Żeby nie było, że jestem szowinistką teraz o tym, co z tą kobiecością, bo jest tak samo źle, jak z męskością.
I oczywiście podeprę się mistrzem bommotu Panem Tygrysem, który świetnie moim zdaniem uchwycił dążenie obecnych kobiet do tfu!... feminizmu i bezbarwności czyli niszczenia kobiecości.
„Jest jeden niezły sposób, by uczynić z kobiety feministkę - pozbawić ją nadziei na zdobycie chłopa. I jeden stuprocentowy - wydać ją za socjaldemokratę.”
Bo niestety tendencja feminizacji trwa, a co za tym idzie zanika w kobietach to, co mężczyzn w nas tak podniecało.
Ale jeśli na każdym kroku powtarzają nawet mężczyźni, że z patriarchatem trzeba walczyć (cholera z jakim?) pozbawiając kobiety złudzeń, że jak zaznacza Tygrys ma marne nadzieje na faceta z j…i, albo wychodzi za socjaldemokratę, to co się dziwić, że mamy największy przyrost takiego typu kobiet, co to właściwie niewiadomo, czy jeszcze nimi są, czy już nie.

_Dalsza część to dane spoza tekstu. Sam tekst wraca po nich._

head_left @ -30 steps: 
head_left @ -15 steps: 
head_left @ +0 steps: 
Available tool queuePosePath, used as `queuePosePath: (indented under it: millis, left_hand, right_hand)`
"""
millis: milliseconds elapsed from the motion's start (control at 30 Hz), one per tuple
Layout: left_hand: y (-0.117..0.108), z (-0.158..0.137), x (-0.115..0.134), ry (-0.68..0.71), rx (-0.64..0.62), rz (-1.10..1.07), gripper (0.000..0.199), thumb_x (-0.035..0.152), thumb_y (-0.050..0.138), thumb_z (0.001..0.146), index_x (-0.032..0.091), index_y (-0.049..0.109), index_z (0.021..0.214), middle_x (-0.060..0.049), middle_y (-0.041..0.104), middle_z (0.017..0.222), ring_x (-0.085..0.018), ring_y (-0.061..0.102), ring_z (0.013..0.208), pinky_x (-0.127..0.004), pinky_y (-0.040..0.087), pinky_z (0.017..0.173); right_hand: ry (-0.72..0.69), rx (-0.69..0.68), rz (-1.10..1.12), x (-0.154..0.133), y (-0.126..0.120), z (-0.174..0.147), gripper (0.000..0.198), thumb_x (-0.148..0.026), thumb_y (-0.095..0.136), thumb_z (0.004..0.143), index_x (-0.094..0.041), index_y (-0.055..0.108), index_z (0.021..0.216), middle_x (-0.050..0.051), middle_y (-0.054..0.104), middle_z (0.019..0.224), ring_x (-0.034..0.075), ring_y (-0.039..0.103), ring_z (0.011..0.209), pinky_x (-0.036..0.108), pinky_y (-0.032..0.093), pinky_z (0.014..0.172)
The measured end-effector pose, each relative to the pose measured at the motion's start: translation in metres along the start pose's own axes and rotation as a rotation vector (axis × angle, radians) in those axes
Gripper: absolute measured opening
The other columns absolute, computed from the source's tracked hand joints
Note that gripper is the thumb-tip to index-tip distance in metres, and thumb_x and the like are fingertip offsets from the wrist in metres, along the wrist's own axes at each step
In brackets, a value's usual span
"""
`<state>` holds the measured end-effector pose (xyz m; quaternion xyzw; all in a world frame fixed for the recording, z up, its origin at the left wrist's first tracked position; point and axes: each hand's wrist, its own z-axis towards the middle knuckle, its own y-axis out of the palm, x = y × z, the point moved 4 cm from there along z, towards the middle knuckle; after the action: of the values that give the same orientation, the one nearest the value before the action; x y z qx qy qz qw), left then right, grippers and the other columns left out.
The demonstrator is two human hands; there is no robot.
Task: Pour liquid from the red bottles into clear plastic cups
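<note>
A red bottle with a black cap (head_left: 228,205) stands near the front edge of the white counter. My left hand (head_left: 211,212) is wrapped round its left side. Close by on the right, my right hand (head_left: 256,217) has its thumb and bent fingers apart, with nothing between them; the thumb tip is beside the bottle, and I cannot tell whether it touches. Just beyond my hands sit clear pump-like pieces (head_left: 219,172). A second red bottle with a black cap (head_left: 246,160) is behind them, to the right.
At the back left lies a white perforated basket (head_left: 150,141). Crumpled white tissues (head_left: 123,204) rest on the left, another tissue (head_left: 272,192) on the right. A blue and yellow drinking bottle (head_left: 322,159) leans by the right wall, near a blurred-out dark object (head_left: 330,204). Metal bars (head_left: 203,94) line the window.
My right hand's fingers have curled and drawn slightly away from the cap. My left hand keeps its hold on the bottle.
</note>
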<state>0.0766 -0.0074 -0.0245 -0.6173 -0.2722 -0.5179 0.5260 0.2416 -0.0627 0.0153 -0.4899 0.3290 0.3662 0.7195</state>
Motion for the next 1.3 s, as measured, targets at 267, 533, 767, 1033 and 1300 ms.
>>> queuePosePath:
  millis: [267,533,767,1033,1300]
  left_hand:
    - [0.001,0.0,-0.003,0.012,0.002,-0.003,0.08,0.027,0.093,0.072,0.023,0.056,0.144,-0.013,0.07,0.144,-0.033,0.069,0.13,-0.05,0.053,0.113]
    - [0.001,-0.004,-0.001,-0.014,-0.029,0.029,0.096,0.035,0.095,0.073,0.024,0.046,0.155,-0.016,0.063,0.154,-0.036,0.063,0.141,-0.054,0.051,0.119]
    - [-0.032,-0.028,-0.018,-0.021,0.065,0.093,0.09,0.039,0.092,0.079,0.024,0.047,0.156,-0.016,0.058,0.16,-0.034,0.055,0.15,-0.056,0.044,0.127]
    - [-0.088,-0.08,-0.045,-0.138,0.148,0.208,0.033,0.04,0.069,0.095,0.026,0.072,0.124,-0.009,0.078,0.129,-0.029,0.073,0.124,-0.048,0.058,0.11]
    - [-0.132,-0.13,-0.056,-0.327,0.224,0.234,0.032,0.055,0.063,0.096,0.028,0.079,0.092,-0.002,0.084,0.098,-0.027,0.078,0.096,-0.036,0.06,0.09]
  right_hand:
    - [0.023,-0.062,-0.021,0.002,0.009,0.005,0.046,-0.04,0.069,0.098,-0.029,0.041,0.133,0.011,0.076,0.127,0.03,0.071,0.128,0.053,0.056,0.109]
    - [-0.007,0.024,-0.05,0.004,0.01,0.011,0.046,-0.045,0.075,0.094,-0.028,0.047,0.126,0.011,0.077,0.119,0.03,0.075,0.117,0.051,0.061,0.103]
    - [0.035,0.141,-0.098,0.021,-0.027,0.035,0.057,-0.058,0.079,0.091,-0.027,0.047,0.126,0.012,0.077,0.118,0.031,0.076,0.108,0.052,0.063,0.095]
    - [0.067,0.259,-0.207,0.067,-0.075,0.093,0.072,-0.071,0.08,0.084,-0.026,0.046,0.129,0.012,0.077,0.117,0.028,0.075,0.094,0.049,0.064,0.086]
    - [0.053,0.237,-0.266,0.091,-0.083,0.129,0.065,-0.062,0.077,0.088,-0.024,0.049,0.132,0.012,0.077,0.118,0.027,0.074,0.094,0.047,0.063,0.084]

Tak jak szacunek do siebie stracili mężczyźni, bo tak jest w istocie, oczywiście nie wszyscy, ale w większości, tak samo i kobieta przestała szanować własna kobiecość…i tu nie ma nic do rzeczy czy pracuje zawodowo, czy nie, tu chodzi tylko o stosunek własny, do samej siebie.
Zapatrzone w kobiety z reklam, czy seriali, próbują odkalkować to na sobie, uważając, że ten model jest taki trendy…zapominając o własnej intuicji, którą posługiwałyśmy się przez wieki.
Nie podoba mi się zachowanie obecnych panienek, no ale cóż, one może z tego wyrosną, gorzej, bo najbardziej „ucierpiały” na tym kobiety wieku średniego-moje rówieśnice, to one najbardziej zatarły granice.